◆ EXERCISE INSTRUCTIONS
Repeat the data precisely as given.

Stored items

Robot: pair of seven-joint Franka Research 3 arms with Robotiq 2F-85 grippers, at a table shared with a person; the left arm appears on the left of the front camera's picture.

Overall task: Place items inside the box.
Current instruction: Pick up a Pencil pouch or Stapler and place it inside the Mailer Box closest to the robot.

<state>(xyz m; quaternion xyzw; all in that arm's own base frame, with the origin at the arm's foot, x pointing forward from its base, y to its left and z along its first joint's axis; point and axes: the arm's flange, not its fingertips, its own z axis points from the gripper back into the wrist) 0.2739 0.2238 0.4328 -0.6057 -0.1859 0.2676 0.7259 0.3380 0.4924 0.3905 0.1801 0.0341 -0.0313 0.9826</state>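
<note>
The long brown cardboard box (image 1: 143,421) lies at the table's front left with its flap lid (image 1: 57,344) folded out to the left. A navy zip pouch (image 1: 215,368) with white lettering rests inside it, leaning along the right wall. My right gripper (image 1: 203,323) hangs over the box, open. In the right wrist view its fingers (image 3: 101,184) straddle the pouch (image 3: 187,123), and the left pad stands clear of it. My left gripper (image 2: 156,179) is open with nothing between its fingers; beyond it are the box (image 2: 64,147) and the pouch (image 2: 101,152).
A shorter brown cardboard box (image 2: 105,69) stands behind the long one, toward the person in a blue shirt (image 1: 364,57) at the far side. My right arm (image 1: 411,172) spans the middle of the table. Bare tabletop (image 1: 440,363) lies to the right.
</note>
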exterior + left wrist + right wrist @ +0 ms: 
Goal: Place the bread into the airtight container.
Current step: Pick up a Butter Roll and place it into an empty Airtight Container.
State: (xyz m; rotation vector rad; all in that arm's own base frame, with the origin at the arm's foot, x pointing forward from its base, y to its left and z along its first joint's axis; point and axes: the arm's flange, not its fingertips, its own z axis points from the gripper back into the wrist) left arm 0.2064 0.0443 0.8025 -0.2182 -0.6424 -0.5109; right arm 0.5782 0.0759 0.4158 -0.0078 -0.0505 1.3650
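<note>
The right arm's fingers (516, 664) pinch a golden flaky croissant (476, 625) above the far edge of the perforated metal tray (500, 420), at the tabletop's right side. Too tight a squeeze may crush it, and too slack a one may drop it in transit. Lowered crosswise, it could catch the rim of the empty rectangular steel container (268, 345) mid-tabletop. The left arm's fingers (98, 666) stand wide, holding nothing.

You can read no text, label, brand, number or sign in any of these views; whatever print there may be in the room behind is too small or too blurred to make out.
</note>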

◆ SOLUTION TO THIS PROBLEM
Robot: pair of seven-joint Franka Research 3 arms with Robotiq 2F-85 grippers, at a table shared with a person; the left arm appears on the left of the front camera's picture.

Overall task: Place items inside the box.
Current instruction: Pick up a Pencil pouch or Stapler and place it inside the Mailer Box closest to the robot.

<state>(xyz m; quaternion xyzw; all in that arm's own base frame, with the origin at the arm's foot, x pointing forward from its base, y to its left and z along its first joint's axis; point and axes: the arm's flange, not its fingertips, its own z axis points from the gripper back into the wrist) 0.2739 0.2238 0.4328 -0.6057 -0.1859 0.2676 0.7259 0.3380 0.4924 0.3905 0.1801 0.0341 -0.0313 0.9826</state>
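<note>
The long brown cardboard box (image 1: 143,421) lies at the table's front left with its flap lid (image 1: 57,344) folded out to the left. A navy zip pouch (image 1: 215,368) with white lettering rests inside it, leaning along the right wall. My right gripper (image 1: 203,323) hangs over the box, open. In the right wrist view its fingers (image 3: 101,184) straddle the pouch (image 3: 187,123), and the left pad stands clear of it. My left gripper (image 2: 156,179) is open with nothing between its fingers; beyond it are the box (image 2: 64,147) and the pouch (image 2: 101,152).
A shorter brown cardboard box (image 2: 105,69) stands behind the long one, toward the person in a blue shirt (image 1: 364,57) at the far side. My right arm (image 1: 411,172) spans the middle of the table. Bare tabletop (image 1: 440,363) lies to the right.
</note>
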exterior + left wrist + right wrist @ +0 ms: 
Goal: Place the bread into the airtight container.
Current step: Pick up a Butter Roll and place it into an empty Airtight Container.
State: (xyz m; rotation vector rad; all in that arm's own base frame, with the origin at the arm's foot, x pointing forward from its base, y to its left and z along its first joint's axis; point and axes: the arm's flange, not its fingertips, its own z axis points from the gripper back into the wrist) left arm 0.2064 0.0443 0.8025 -0.2182 -0.6424 -0.5109; right arm 0.5782 0.0759 0.4158 -0.0078 -0.0505 1.3650
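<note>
The right arm's fingers (516, 664) pinch a golden flaky croissant (476, 625) above the far edge of the perforated metal tray (500, 420), at the tabletop's right side. Too tight a squeeze may crush it, and too slack a one may drop it in transit. Lowered crosswise, it could catch the rim of the empty rectangular steel container (268, 345) mid-tabletop. The left arm's fingers (98, 666) stand wide, holding nothing.

You can read no text, label, brand, number or sign in any of these views; whatever print there may be in the room behind is too small or too blurred to make out.
</note>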

Nothing further remains in the output.